Je pense que, comme partout, cela varie énormément entre les boîtes (et les industries) et que chacun cherche encore la bonne formule.
Ça a été un énorme problème et choc culturel au Japon, probablement encore plus qu’ailleurs dû à la ritualisation de la vie de bureau et de ses codes. (Je suppose que la Corée vit un truc relativement similaire mais je connais moins.)
Par exemple, cela a complètement chamboulé les cérémonies de bureau d’intronisation et de départ d’employés, l’arrivée des « nouveaux » en avril et les premiers mois qu’ils et elles passent ensemble, ce qui forge aussi la culture des sempai/kōhai et l’importance de faire partie de la même année de promotion qu’un autre employé.
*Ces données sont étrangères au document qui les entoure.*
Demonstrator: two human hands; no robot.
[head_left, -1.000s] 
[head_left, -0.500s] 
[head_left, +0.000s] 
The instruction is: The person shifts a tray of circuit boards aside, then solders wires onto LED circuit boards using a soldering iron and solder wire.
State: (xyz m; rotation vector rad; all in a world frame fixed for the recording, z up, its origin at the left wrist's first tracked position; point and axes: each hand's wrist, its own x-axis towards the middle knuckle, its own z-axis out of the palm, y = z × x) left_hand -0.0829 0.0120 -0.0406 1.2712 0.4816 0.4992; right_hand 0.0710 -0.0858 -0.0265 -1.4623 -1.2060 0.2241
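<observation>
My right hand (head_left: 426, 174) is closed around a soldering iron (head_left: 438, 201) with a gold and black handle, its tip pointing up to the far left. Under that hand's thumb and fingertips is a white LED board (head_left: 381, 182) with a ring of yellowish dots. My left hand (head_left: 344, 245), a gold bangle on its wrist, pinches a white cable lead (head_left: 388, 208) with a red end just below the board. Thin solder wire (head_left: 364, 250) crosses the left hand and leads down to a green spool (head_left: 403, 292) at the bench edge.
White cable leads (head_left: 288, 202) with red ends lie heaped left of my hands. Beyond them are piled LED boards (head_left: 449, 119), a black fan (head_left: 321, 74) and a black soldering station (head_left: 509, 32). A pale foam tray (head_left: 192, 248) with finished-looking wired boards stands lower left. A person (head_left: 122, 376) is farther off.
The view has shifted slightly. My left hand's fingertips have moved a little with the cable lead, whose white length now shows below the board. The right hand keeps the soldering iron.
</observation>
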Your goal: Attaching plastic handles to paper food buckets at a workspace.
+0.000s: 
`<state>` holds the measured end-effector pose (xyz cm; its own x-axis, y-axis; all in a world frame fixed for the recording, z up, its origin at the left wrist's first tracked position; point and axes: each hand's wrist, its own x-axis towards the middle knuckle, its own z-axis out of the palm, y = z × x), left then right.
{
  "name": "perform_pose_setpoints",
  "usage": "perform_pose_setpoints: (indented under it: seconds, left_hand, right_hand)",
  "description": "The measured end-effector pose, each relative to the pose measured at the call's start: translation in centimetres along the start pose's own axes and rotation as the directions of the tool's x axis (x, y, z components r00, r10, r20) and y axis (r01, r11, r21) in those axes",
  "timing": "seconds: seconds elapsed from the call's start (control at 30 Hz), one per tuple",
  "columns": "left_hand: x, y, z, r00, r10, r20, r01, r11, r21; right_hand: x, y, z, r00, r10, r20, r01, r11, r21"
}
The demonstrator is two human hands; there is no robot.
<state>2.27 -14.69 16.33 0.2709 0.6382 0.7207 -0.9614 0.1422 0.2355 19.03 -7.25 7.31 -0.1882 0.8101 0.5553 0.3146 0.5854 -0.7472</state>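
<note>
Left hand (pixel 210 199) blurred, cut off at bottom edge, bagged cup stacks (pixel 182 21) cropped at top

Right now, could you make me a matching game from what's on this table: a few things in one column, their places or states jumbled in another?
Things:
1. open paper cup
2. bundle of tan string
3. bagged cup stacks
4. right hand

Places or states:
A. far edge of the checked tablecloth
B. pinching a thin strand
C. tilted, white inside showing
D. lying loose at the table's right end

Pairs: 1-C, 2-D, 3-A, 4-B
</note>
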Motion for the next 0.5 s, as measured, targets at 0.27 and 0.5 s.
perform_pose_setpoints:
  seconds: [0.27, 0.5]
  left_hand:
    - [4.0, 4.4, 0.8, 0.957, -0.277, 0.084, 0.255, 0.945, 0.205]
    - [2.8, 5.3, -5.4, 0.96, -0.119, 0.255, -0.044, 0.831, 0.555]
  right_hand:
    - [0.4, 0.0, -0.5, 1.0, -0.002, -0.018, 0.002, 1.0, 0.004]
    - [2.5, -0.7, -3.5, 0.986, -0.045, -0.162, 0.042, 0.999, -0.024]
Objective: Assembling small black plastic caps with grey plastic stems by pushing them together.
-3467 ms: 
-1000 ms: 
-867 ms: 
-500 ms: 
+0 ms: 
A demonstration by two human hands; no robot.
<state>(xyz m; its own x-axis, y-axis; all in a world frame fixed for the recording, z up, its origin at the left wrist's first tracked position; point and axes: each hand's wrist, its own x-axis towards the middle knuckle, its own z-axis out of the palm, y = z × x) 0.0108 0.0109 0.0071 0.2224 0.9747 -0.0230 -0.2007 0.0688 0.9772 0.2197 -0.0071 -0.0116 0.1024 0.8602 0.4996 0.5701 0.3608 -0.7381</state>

Cela a aussi annulé deux années consécutives de fêtes de fin d’année pour les départements, un moment socio-culturellement bien plus important qu’ailleurs mais aussi un énorme coup dur économique sur le business local de la restauration.
D’un autre côté, cela a je crois fichu un grand coup de balai sur des idées préconçues concernant les horaires de travail, et c’est arrivé justement en pleine remise en cause du pointage horaire à la japonaise suite au scandale de karoshi chez Dentsu. Donc je crois que cela a fait avancer les choses, notamment pour les jeunes parents et en particulier les jeunes mères qui auront sans doute moins de pression sociale les incitant à quitter le boulot afin de s’occuper de leurs gamins.
Le télétravail a aussi remis en cause le rôle de certains mid-managers et l’intérêt de certains meetings, un peu comme partout, mais peut-être de manière encore plus flagrante.
Ceci dit, je ne crois pas du tout à une normalisation à long terme du télétravail.
Déjà, au niveau de la densité urbaine et de la qualité des infrastructures de transports publics, la situation est sans commune mesure avec l’Amérique du Nord. Ensuite, bosser à la maison casse les couilles de pas mal de monde, dans des baraques pas pensées pour ça, et bien plus petites que le pavillon américain moyen. Sans parler du fait que plein de Japonais n’ont pas du tout envie de passer plus de temps avec leur famille, ni que leur coinjoint•e soit constamment au courant de leurs activités.
Et c’est un constat plus global mais le télétravail est juste pas aussi efficace et tangible que le contact humain. Comme le prédisait cyniquement un type en parlant d’Electronic Arts « vous verrez que le télétravail sera beaucoup moins populaire quand les gens restés à la maison auront été oubliés à la prochaine vague de promotions ».
Par contre, je ne doute point que cela va rester une solution viable pour certains métiers (genre les programmeurs) et grandement favoriser certaines situations spécifiques ou temporaires (handicaps, employé qui doit retourner s’occuper de sa famille, etc.).